Ebba often comes to the park.

She always brings something she can do with her hands, some crocheting or knitting, a sock or a doily. There are people who can’t sit quietly with their hands in their lap, Ebba is one of them. I’d put her at close to eighty, but she’s upright and strong in body, and fleet of foot. When she comes walking along the path, she often stops to admire Woman Weeping. She stands looking at it for a moment, her head to one side. She’s always well dressed, her hair beautifully coiffured, and her hands work industriously at her knitting or crocheting. I imagine she must have been something like a schoolteacher, a secretary, or a nursing officer in a hospital, or maybe even an accountant, but certainly a career woman. I assume she’s crocheting for her children and grandchildren. Small tablecloths or long lengths destined to become bedspreads. She seems very content, both with herself and the life she leads, she’s certainly not bowed with age, she’s at one with everything. With the bench she’s sitting on, with the earth beneath her feet. Just occasionally, but only very rarely, she lowers her work to her lap. Then she turns her face up to the sun and closes her eyes. But after an instant she’s off again with renewed vigour. The ball of wool on the bench beside her dances its rhythmic jig as she tugs at the yarn.

* * *

They say that Nelly Friis is blind.

That she’s been blind for more than thirty years. Her relatives, a son and daughter, say so. On a rare visit to Løkka, one of her grandchildren, sitting helplessly at her bedside and wringing her hands, says that Nelly Friis is blind. Sali Singh says so, too, and Dr Fischer and Sister Anna, but I have my doubts. I’ve heard that supposedly blind people can actually see quite a lot, movement and deep shadow, the brightest light. In addition, they can recognise smells, they can hear voices and register details and fine distinctions, they notice lots of tiny things that escape the sighted. Despite this, I often go to her room. I can’t resist it. She weighs a mere forty kilos, she’s as fragile and grey as paper and, in theory at least, shouldn’t see that it’s me, Riktor, who’s entered. I bend over the bed, take hold of the delicate skin behind her ear with my long, sharp nails, and squeeze as hard as I can. The thin, dry skin is punctured. She hasn’t the voice to scream, nor the strength to avoid me.

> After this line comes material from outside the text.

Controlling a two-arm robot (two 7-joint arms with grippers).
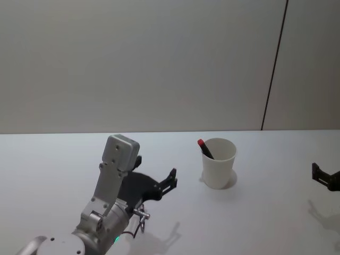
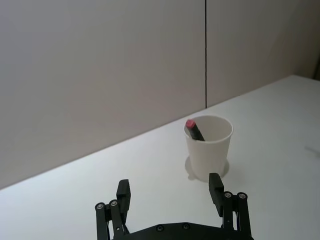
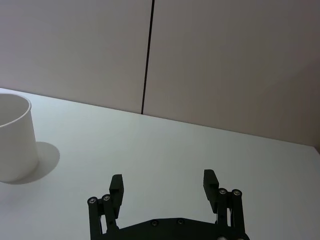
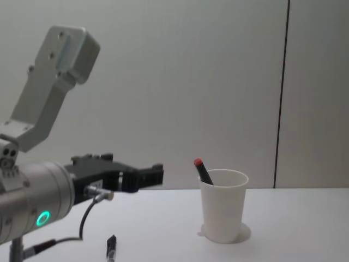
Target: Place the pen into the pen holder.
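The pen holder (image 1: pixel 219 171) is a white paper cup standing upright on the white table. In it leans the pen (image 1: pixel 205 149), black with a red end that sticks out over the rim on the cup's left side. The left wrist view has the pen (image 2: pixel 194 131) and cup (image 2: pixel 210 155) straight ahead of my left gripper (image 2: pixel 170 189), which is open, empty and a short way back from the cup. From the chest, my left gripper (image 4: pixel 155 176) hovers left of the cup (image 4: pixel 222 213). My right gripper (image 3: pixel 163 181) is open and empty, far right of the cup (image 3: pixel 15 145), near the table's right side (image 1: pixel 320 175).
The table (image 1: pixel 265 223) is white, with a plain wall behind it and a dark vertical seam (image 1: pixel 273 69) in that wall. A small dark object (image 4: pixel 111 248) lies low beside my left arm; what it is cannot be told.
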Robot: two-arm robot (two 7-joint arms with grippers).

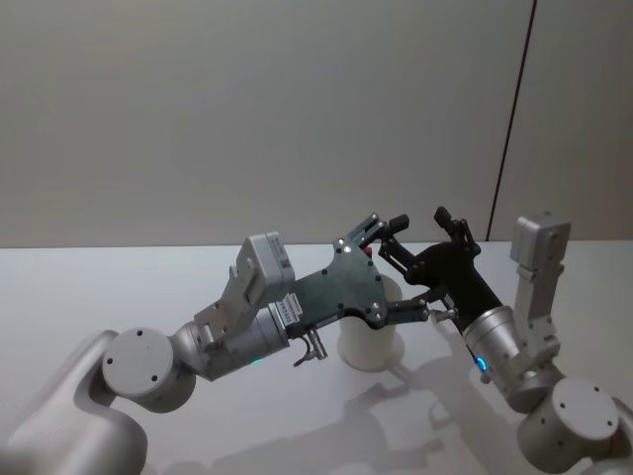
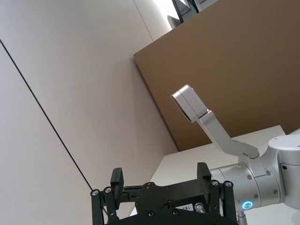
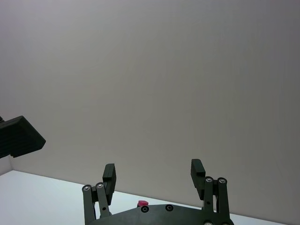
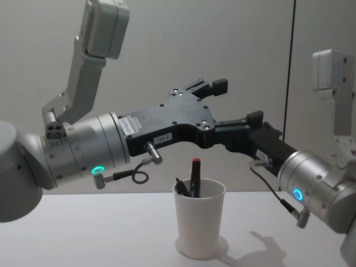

I listen to check if anyone’s coming along the corridor. If I’m feeling really bad, I’ll tug the hair at her temples, where I know it hurts the most. She hasn’t got much hair left, there are several bald patches on her scalp, and no one knows that I’m the one responsible. They think its age and decrepitude. No one notices the red sores behind her ears, no one washes that thoroughly, there are so many who require sponging and moving and turning and massaging and a whole lot of other things; old people take a lot of work. I torture her for a good while. I notice an artery pulsing in her neck, I notice her blind, gooseberry-like eyes are filling with liquid. And I don’t know how much she can see. If my face is merely a pale oval in a larger blackness without visible characteristics. If she recognises the smell of my Henley aftershave. It’s not easy to tell. But in the past, Anna and I have been into her room together, and she’d begin to flail her hands with the little strength she had. Anna ran off to fetch Dr Fischer. And he prescribed diazepam, and after that Nelly hadn’t the strength to be anxious. The torture that I inflict gives me a feeling of desperation and delight. A blissful mixture of guilt and superiority. And adrenalin, coursing hotly through my body. Pinching Nelly Friis behind the ears and giving her contusions where no one can see them, causes my own pent-up frustration, my own fear and sorrow, to drain out of my body like pus from a wound.